- [Your task]:
Your answer should be every line of the entries that has the string "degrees" in it.

- [Extracted material]:
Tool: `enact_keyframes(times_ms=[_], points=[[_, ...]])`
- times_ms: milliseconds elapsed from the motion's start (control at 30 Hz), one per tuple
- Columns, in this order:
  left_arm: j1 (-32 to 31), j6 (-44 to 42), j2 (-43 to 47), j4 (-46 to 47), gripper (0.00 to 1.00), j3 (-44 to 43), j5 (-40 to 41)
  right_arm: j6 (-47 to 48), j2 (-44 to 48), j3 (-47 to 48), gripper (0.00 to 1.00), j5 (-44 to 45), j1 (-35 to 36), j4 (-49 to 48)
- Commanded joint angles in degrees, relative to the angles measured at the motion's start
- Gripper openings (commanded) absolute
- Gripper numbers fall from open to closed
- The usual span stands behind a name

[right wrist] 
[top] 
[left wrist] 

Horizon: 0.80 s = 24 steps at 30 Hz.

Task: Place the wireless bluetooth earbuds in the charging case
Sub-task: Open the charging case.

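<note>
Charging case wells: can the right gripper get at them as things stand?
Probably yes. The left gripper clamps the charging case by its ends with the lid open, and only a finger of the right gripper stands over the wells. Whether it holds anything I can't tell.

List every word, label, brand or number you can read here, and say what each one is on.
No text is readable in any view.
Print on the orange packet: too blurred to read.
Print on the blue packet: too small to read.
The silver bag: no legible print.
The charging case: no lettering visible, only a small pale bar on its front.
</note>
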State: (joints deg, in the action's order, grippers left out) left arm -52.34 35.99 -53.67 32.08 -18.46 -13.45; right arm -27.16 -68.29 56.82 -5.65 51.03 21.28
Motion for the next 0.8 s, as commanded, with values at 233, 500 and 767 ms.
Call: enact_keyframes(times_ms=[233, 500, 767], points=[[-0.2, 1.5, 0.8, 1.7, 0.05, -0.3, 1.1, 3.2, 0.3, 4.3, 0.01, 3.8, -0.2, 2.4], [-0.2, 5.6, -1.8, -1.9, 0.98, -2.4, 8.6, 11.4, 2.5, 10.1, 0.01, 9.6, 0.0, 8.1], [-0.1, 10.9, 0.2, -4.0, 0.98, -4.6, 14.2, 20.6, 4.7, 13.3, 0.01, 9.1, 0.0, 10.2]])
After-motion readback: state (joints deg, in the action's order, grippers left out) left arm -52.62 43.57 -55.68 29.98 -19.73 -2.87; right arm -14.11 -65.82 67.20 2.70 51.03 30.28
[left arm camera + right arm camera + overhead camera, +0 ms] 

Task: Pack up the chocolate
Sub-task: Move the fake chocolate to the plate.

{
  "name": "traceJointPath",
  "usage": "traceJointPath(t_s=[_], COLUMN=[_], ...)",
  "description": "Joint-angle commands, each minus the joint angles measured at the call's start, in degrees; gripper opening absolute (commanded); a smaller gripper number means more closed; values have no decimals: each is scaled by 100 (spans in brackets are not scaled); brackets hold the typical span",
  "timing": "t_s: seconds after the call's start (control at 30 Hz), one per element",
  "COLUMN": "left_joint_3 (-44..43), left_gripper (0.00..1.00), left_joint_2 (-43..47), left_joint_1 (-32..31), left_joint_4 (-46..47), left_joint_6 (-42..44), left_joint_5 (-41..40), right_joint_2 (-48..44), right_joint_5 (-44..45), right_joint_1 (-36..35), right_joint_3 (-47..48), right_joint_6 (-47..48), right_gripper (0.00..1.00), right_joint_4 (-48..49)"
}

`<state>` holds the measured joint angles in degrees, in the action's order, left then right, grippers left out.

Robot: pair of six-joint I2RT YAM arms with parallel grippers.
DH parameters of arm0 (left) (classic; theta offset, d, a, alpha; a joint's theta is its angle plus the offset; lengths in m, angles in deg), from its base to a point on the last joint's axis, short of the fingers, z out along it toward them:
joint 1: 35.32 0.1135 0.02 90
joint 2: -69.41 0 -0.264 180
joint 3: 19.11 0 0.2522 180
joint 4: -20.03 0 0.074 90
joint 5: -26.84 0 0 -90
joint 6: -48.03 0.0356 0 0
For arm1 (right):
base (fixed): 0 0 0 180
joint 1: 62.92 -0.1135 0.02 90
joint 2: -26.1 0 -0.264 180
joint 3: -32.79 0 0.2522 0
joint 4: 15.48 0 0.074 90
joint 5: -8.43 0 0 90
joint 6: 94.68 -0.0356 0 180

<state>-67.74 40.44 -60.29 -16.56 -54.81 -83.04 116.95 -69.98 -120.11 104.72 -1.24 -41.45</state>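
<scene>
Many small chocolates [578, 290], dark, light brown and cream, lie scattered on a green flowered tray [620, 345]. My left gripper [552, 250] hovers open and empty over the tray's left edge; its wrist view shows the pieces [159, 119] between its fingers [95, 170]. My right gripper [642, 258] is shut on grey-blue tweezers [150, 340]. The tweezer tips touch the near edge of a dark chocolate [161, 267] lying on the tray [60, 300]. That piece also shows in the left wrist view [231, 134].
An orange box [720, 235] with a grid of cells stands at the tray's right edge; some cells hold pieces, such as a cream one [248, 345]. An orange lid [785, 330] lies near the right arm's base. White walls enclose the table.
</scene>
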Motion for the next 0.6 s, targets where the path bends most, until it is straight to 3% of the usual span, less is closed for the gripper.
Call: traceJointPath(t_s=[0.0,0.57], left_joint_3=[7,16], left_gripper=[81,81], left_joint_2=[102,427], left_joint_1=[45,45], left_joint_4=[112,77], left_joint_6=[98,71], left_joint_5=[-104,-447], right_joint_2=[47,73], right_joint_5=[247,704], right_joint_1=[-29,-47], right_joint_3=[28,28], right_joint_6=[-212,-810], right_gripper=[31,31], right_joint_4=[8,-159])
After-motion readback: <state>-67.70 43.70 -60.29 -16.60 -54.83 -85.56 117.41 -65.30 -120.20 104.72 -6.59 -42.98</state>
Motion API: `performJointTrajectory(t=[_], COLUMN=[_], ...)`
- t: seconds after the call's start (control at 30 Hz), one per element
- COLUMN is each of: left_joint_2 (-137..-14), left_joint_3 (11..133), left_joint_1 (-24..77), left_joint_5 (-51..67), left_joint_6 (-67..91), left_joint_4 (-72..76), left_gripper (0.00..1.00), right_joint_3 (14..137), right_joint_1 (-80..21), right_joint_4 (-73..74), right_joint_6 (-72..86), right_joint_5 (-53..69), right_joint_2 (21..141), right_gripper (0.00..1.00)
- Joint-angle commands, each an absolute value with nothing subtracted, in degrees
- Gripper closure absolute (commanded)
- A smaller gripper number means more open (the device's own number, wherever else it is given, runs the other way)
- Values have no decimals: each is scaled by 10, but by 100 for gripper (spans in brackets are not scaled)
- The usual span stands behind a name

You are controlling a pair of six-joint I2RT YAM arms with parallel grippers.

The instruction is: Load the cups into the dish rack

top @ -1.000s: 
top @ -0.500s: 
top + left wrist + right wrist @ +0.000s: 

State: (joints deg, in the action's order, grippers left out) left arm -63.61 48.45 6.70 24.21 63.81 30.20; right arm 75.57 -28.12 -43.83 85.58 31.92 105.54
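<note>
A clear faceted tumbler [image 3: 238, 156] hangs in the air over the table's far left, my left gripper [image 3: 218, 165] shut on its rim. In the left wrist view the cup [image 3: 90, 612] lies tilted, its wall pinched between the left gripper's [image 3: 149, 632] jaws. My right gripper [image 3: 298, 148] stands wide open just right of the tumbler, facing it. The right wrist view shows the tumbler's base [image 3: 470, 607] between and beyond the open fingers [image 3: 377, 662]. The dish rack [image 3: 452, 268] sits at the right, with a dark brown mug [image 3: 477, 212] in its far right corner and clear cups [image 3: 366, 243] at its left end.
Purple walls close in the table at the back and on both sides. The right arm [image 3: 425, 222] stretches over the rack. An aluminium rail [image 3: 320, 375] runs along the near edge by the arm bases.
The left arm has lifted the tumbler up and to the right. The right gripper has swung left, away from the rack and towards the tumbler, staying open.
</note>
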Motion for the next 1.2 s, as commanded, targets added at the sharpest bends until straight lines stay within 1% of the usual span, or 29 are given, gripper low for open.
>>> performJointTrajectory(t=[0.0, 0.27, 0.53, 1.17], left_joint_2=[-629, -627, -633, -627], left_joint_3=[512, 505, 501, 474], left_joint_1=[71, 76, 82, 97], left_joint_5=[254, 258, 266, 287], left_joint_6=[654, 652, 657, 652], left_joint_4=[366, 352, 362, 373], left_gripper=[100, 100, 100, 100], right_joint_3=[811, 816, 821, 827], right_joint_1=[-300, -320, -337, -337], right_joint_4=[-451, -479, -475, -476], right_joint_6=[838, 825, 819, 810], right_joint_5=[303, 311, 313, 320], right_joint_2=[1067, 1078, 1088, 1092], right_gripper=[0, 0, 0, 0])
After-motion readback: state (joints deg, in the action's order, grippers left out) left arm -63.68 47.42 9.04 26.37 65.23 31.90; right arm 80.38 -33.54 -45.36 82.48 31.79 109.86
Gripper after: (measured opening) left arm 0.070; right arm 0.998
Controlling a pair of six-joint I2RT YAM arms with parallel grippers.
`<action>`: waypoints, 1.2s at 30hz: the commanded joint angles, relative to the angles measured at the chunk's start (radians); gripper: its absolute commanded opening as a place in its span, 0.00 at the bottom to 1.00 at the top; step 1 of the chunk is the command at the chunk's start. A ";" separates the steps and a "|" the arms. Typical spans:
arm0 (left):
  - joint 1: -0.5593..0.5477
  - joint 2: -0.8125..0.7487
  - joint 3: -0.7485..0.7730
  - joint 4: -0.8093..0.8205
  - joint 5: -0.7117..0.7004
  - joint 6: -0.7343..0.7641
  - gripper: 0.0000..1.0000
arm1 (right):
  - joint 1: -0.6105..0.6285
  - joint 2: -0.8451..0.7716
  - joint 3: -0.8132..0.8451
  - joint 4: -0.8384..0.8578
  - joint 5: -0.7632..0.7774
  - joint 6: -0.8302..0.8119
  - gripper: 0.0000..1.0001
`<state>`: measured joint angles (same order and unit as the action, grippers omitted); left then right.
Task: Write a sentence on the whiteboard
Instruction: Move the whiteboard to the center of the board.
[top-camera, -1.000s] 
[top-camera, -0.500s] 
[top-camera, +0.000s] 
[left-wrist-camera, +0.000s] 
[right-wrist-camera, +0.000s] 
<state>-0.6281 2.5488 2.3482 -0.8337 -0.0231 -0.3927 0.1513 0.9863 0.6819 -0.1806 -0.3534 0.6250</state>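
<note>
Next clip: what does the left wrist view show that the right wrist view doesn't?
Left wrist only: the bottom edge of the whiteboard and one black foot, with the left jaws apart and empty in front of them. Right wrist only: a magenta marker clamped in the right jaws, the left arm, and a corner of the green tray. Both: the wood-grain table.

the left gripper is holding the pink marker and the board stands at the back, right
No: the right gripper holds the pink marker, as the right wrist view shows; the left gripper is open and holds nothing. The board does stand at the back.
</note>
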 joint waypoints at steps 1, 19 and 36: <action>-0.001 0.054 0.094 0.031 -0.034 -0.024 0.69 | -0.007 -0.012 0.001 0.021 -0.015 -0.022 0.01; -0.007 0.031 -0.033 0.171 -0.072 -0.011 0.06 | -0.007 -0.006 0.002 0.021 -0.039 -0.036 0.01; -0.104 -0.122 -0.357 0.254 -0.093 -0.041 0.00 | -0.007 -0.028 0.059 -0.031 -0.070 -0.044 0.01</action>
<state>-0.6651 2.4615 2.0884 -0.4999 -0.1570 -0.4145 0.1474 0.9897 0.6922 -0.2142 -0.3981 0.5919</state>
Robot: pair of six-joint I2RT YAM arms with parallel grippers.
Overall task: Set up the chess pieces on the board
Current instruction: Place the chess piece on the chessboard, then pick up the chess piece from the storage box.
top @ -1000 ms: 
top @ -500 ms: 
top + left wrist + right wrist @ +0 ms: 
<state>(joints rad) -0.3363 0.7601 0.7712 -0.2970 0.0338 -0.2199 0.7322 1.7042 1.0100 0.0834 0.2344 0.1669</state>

- [Written solution]:
- Commanded joint angles in degrees, relative to the angles measured at the motion's start
  "description": "Joint-angle commands, each minus the joint angles measured at the call's start, in degrees; gripper opening absolute (commanded); a smaller gripper number means more closed; values have no decimals: each is scaled by 100 (spans in brackets are not scaled); brackets hold the typical span",
`<state>` holds the measured joint angles in degrees, in the action's order, left then right, grippers left out.
- Joint-angle commands, each an absolute value with nothing subtracted, in degrees

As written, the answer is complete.